* [Description of the task]: Copy each line from the data that has the word "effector" in it.

* [Recorded data]:

Start of Block

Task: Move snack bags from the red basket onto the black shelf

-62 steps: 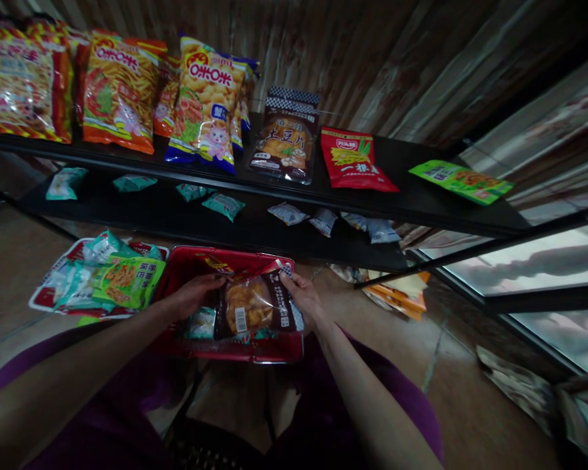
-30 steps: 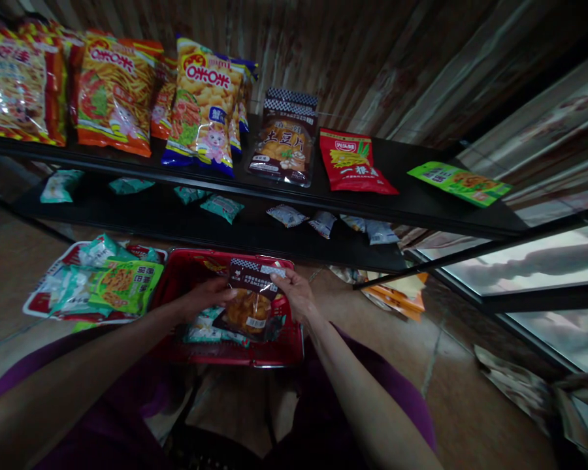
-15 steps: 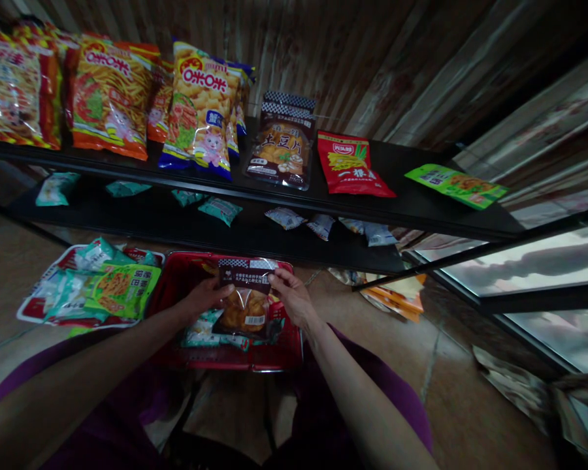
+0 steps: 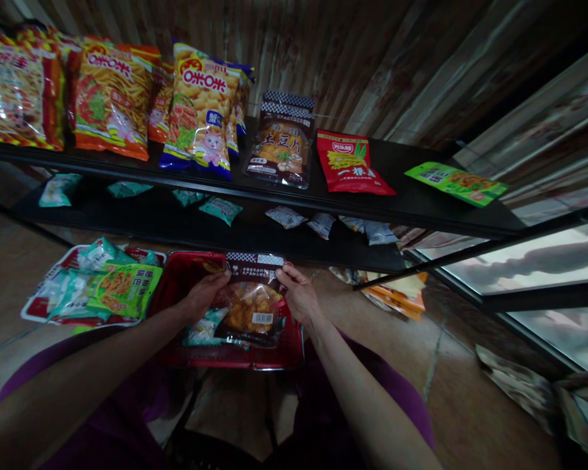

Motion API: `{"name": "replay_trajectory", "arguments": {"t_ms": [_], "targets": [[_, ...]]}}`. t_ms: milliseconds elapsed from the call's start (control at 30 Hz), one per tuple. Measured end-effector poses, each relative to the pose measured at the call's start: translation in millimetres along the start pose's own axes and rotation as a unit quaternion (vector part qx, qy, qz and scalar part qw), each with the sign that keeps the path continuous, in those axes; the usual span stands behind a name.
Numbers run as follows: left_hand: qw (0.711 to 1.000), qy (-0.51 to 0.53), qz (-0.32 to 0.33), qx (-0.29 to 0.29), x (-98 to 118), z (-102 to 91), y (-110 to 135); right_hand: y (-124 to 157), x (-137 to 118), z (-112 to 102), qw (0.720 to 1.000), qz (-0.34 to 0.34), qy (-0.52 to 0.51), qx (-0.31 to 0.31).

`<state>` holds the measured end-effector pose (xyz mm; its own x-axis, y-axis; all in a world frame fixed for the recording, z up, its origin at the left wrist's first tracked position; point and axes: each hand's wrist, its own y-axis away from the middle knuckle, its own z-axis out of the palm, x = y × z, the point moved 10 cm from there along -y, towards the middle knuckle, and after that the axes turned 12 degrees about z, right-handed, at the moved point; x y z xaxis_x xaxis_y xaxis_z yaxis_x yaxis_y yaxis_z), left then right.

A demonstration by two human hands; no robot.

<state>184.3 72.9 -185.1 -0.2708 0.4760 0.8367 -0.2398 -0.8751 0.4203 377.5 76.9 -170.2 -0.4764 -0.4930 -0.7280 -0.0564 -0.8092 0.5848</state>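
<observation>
Between my two hands is a brown bag of potato chips (image 4: pixel 251 307) with a clear window and a barcode label, held upright by its top edges. My left hand (image 4: pixel 206 295) pinches its upper left side. Fingers of my right hand (image 4: pixel 298 292) are closed on the upper right corner. Below and behind the bag stands a red basket (image 4: pixel 176 356), with teal and white snack packets (image 4: pixel 203 331) inside it. A similar brown potato chip bag (image 4: pixel 281 145) stands on the upper shelf ahead.
The black upper shelf (image 4: pixel 396 205) carries an orange snack bag (image 4: pixel 112 98), a blue and yellow one (image 4: pixel 198 111), a red packet (image 4: pixel 353 163) and a flat green packet (image 4: pixel 455 183). Small packets (image 4: pixel 220 210) lie on the lower shelf. Left, a white-rimmed basket (image 4: pixel 29 314) holds packets.
The chip bag has moved slightly right and up between my hands and its front has spread wider. Both hands still grip it.
</observation>
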Motion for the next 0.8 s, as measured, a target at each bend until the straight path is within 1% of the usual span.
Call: {"name": "replay_trajectory", "arguments": {"t_ms": [167,300,533,667,800], "targets": [[1.0,-0.019,-0.004,0.001,2,-0.8,1,1,0,3,1.0,0.002,0.014,-0.01],[1.0,-0.019,0.002,0.006,5,-1.0,1,-1,0,-2,1.0,-0.005,0.012,0.003],[0.999,0.047,0.006,-0.011,5,10.6,2,-1,-10,-14,0.996,-0.051,0.033,0.061],[0.999,0.045,0.003,-0.017,8,15.2,5,3,-17,-12,0.995,-0.074,0.037,0.055],[0.999,0.045,0.005,-0.015,9,15.0,7,9,-23,-9,0.992,-0.093,0.06,0.056]]}}
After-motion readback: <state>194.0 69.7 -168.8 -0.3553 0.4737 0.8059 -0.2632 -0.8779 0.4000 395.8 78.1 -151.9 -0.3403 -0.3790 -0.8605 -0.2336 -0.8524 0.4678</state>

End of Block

* [Solution to the exercise]:
Motion API: `{"name": "replay_trajectory", "arguments": {"t_ms": [_], "targets": [[_, ...]]}}`. t_ms: milliseconds elapsed from the call's start (control at 30 Hz), one per tuple. Measured end-effector poses, each relative to the pose measured at the call's start: translation in millimetres along the start pose's own axes and rotation as a unit quaternion (vector part qx, qy, qz and scalar part qw), each with the sign that keeps the path continuous, in those axes; the usual span stands behind a name.
`<state>` holds the measured end-effector pose (xyz mm; its own x-axis, y-axis; all in a world frame fixed for the recording, z up, its origin at the left wrist's first tracked position; point and axes: each hand's wrist, its own y-axis away from the middle knuckle, its own z-axis out of the palm, x = y × z, the point moved 10 cm from there along -y, towards the middle knuckle, and after that the axes turned 12 degrees about z, right-handed, at the moved point; x y z xaxis_x xaxis_y xaxis_z yaxis_x yaxis_y yaxis_z), left then right.

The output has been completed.